I tre presunti “burattinai” del giro sarebbero Cesare Franchi, ingegnere della Motorizzazione Civile, il collega Edoardo Caselli e Alessandro Barca, titolare della ‘All Service Srl’ che avrebbe fatto da intermediario tra le società di autotrasporto e i due funzionari dell’ente di via Canapa. Questi, difesi rispettivamente dagli avvocati Alberto Bova, Ciriaco Minichiello e Alessandro Valenti, sono quelli che hanno scelto il rito abbreviato.
Per il primo erano stati chiesti dalla Procura a 8 anni mentre 5 per il secondo a 5 anni e a 4 anni e 6 mesi per il terzo. Franchi e Caselli, stando a quanto sostenuto dall’impianto accusatorio avrebbero preso mazzette per false revisioni a mezzi pensanti mentre tutto sarebbe nato da un controllo della Polizia Stradale in provincia di Ravenna e dallo strano caso ci un camionista che, dopo la pausa notturna, si etra ritrovato il mezzo “magicamente” revisionato il mattino seguente.
Le indagini avevano poi portato ad indagare oltre 200 persone, un domino nato dalle testimonianze di 35 indagati che per approfittare del beneficio dello sconto di pena per chi collabora alle indagini avevano preferito parlare. Alcune delle persone indagate erano state scagionate dopo le opportune indagini in quanto semplici prestanome o erano completamente all’oscuro dei fatti.

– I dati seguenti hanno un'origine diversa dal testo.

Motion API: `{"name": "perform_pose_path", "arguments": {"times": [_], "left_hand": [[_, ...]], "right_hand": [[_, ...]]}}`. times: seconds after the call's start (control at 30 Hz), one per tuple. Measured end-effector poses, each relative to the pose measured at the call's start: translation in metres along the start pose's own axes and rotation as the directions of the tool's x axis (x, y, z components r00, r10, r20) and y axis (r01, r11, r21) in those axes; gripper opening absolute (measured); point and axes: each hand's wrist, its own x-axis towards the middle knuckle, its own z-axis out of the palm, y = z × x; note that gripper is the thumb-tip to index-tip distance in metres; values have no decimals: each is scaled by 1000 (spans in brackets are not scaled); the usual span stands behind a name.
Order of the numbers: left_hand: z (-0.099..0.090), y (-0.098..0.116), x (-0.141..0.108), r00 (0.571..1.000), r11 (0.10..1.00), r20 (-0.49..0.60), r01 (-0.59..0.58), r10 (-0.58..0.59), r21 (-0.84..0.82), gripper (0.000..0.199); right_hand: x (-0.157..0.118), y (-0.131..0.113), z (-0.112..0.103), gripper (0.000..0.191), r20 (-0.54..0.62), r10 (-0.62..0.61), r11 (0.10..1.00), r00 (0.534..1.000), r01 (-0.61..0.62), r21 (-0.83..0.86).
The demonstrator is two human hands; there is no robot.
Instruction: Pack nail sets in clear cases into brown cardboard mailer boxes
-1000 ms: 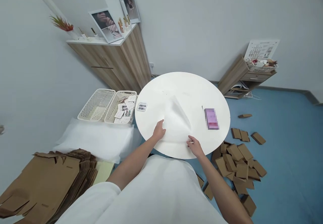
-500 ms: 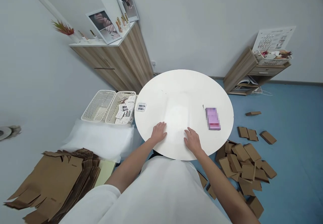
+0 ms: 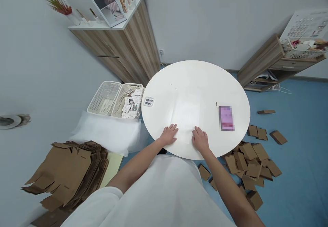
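Note:
A pale, see-through sheet [image 3: 187, 112] lies flat on the round white table [image 3: 192, 70], its outline faint against the top. My left hand [image 3: 169, 135] rests with fingers stretched out at the sheet's near left edge. At its near right edge, my right hand [image 3: 201, 139] lies palm down, fingers spread. Neither hand grips anything. A small clear case with dark round pieces [image 3: 148, 101] sits at the table's left rim. To the right of my right hand is a pink-purple box-like thing [image 3: 227, 118], blurred out.
Left of the table stand two white baskets, one bare [image 3: 104, 99] and one holding cards [image 3: 128, 100]. White wrapping sheets [image 3: 107, 129] and stacked flat cardboard [image 3: 66, 172] lie nearer. Folded brown boxes [image 3: 252, 165] are piled on the floor at right. A wooden cabinet [image 3: 138, 39] stands behind.
The view has tilted and shifted, so the table sits slightly farther right and higher. Both hands stay flat at the sheet's near edges with little movement.

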Motion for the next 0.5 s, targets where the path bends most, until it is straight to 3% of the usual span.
{"name": "perform_pose_path", "arguments": {"times": [0.13, 0.23, 0.37, 0.43, 0.5], "left_hand": [[-11, -6, -1, 997, 997, 14, -76, 76, -6, 42], [-31, -19, -5, 998, 997, -25, -62, 61, -35, 43], [-69, -57, -8, 978, 985, -168, 106, -128, -133, 48], [-89, -81, -4, 933, 950, -241, 215, -269, -228, 53], [-107, -104, 4, 878, 890, -274, 288, -393, -353, 59]], "right_hand": [[5, -8, 0, 33, -64, 49, 999, 997, -50, -6], [17, -24, -3, 38, -114, 85, 996, 990, -80, 43], [44, -62, -5, 39, -74, 136, 963, 988, -114, 243], [64, -87, -4, 41, -7, 187, 898, 982, -168, 407], [88, -114, -2, 44, 83, 245, 772, 966, -247, 586]]}}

Le difese dei tre che hanno chiesto il rito abbreviato hanno chiesto invece l’assoluzione per i loro assistiti parlando di “regalie di poco conto”. “Il mio assistito – aveva detto l’avvocato Ciriaco Minichiello lo scorso 25 ottobre – è stato trattato come un volgare delinquente. Dopo trentanove onorevolissimi anni di servizio, senza sanzioni disciplinari e trasferimenti, si è visto arrestare a Frosinone. Prima si è fatto quindici giorni di carcere, da cui è uscito fisicamente provato, poi tre mesi di arresti domiciliari con delle gravissime imputazioni iniziali”.